__What this task involves__. Without adding or dropping anything, copy the entries below.

__Provided information__.
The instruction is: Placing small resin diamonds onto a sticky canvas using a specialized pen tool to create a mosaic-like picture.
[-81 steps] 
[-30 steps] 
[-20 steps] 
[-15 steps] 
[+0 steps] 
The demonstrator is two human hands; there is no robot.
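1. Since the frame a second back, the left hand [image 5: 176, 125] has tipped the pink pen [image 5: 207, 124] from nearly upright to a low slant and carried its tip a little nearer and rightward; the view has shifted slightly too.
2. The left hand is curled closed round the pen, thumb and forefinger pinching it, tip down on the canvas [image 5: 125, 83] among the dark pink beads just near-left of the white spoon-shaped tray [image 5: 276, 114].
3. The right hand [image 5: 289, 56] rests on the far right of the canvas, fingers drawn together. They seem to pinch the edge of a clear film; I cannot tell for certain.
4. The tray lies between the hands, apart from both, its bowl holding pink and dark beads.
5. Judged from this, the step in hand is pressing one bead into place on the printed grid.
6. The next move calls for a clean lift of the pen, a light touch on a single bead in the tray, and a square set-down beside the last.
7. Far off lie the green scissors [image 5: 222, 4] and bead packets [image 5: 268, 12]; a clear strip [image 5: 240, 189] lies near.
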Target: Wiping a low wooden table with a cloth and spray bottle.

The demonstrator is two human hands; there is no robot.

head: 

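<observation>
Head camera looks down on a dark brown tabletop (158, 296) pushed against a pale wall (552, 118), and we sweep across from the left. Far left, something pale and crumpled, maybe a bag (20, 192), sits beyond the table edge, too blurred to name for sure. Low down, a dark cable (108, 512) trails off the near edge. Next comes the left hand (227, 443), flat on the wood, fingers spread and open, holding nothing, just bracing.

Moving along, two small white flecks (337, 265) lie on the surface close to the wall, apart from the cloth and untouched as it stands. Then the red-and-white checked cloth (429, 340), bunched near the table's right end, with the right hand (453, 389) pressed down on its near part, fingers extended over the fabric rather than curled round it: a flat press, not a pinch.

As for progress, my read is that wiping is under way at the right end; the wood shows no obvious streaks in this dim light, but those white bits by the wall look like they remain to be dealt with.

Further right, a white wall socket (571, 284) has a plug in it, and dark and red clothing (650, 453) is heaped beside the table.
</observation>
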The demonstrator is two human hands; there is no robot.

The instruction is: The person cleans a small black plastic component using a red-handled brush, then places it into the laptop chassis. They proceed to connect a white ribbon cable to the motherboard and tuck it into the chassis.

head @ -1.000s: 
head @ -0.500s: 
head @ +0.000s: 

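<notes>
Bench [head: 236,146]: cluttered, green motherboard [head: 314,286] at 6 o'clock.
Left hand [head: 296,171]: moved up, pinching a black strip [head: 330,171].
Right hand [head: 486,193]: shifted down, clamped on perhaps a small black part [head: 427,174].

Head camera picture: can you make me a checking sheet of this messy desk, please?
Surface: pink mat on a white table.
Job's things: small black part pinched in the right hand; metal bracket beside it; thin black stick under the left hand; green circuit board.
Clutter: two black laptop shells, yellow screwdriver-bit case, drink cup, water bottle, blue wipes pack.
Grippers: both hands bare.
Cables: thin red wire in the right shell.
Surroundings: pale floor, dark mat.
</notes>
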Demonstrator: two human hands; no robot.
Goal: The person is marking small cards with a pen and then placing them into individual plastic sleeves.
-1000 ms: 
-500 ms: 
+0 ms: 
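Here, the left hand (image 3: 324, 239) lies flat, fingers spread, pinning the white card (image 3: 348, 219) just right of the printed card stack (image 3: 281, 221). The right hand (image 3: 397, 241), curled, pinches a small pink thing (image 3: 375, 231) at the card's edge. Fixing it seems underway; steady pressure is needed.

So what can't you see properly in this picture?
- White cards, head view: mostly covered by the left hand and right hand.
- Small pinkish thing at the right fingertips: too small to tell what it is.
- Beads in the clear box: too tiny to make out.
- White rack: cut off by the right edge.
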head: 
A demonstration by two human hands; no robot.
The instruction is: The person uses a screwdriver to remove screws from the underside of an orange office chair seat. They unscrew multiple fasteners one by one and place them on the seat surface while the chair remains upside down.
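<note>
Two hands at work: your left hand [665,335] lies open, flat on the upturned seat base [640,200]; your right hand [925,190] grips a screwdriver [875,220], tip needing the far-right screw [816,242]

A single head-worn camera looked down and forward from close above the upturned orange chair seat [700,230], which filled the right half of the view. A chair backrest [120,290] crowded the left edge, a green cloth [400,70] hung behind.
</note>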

__Answer to the problem__.
The instruction is: Placing small resin diamonds onto a sticky canvas using a specialized pen tool to create a mosaic-like picture.
[-81 steps] 
[-30 steps] 
[-20 steps] 
[-15 steps] 
[+0 steps] 
The demonstrator is two human hands; there is no robot.
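1. Since the frame a second back, the left hand [image 5: 176, 125] has tipped the pink pen [image 5: 207, 124] from nearly upright to a low slant and carried its tip a little nearer and rightward; the view has shifted slightly too.
2. The left hand is curled closed round the pen, thumb and forefinger pinching it, tip down on the canvas [image 5: 125, 83] among the dark pink beads just near-left of the white spoon-shaped tray [image 5: 276, 114].
3. The right hand [image 5: 289, 56] rests on the far right of the canvas, fingers drawn together. They seem to pinch the edge of a clear film; I cannot tell for certain.
4. The tray lies between the hands, apart from both, its bowl holding pink and dark beads.
5. Judged from this, the step in hand is pressing one bead into place on the printed grid.
6. The next move calls for a clean lift of the pen, a light touch on a single bead in the tray, and a square set-down beside the last.
7. Far off lie the green scissors [image 5: 222, 4] and bead packets [image 5: 268, 12]; a clear strip [image 5: 240, 189] lies near.
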Target: Wiping a low wooden table with a cloth and spray bottle.

The demonstrator is two human hands; there is no robot.

head: 

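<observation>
Head camera looks down on a dark brown tabletop (158, 296) pushed against a pale wall (552, 118), and we sweep across from the left. Far left, something pale and crumpled, maybe a bag (20, 192), sits beyond the table edge, too blurred to name for sure. Low down, a dark cable (108, 512) trails off the near edge. Next comes the left hand (227, 443), flat on the wood, fingers spread and open, holding nothing, just bracing.

Moving along, two small white flecks (337, 265) lie on the surface close to the wall, apart from the cloth and untouched as it stands. Then the red-and-white checked cloth (429, 340), bunched near the table's right end, with the right hand (453, 389) pressed down on its near part, fingers extended over the fabric rather than curled round it: a flat press, not a pinch.

As for progress, my read is that wiping is under way at the right end; the wood shows no obvious streaks in this dim light, but those white bits by the wall look like they remain to be dealt with.

Further right, a white wall socket (571, 284) has a plug in it, and dark and red clothing (650, 453) is heaped beside the table.
</observation>
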The demonstrator is two human hands; there is no robot.

The instruction is: The person cleans a small black plastic component using a red-handled brush, then places it into the laptop chassis. They proceed to connect a white ribbon cable to the motherboard and tuck it into the chassis.

head @ -1.000s: 
head @ -0.500s: 
head @ +0.000s: 

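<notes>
Bench [head: 236,146]: cluttered, green motherboard [head: 314,286] at 6 o'clock.
Left hand [head: 296,171]: moved up, pinching a black strip [head: 330,171].
Right hand [head: 486,193]: shifted down, clamped on perhaps a small black part [head: 427,174].

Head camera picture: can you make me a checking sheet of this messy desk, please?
Surface: pink mat on a white table.
Job's things: small black part pinched in the right hand; metal bracket beside it; thin black stick under the left hand; green circuit board.
Clutter: two black laptop shells, yellow screwdriver-bit case, drink cup, water bottle, blue wipes pack.
Grippers: both hands bare.
Cables: thin red wire in the right shell.
Surroundings: pale floor, dark mat.
</notes>
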Demonstrator: two human hands; no robot.
Goal: The person is marking small cards with a pen and then placing them into individual plastic sleeves.
-1000 ms: 
-500 ms: 
+0 ms: 
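Here, the left hand (image 3: 324, 239) lies flat, fingers spread, pinning the white card (image 3: 348, 219) just right of the printed card stack (image 3: 281, 221). The right hand (image 3: 397, 241), curled, pinches a small pink thing (image 3: 375, 231) at the card's edge. Fixing it seems underway; steady pressure is needed.

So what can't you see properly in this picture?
- White cards, head view: mostly covered by the left hand and right hand.
- Small pinkish thing at the right fingertips: too small to tell what it is.
- Beads in the clear box: too tiny to make out.
- White rack: cut off by the right edge.
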head: 
A demonstration by two human hands; no robot.
The instruction is: The person uses a screwdriver to remove screws from the underside of an orange office chair seat. They unscrew multiple fasteners one by one and place them on the seat surface while the chair remains upside down.
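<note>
Two hands at work: your left hand [665,335] lies open, flat on the upturned seat base [640,200]; your right hand [925,190] grips a screwdriver [875,220], tip needing the far-right screw [816,242]

A single head-worn camera looked down and forward from close above the upturned orange chair seat [700,230], which filled the right half of the view. A chair backrest [120,290] crowded the left edge, a green cloth [400,70] hung behind.
</note>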

The work on this exercise is done.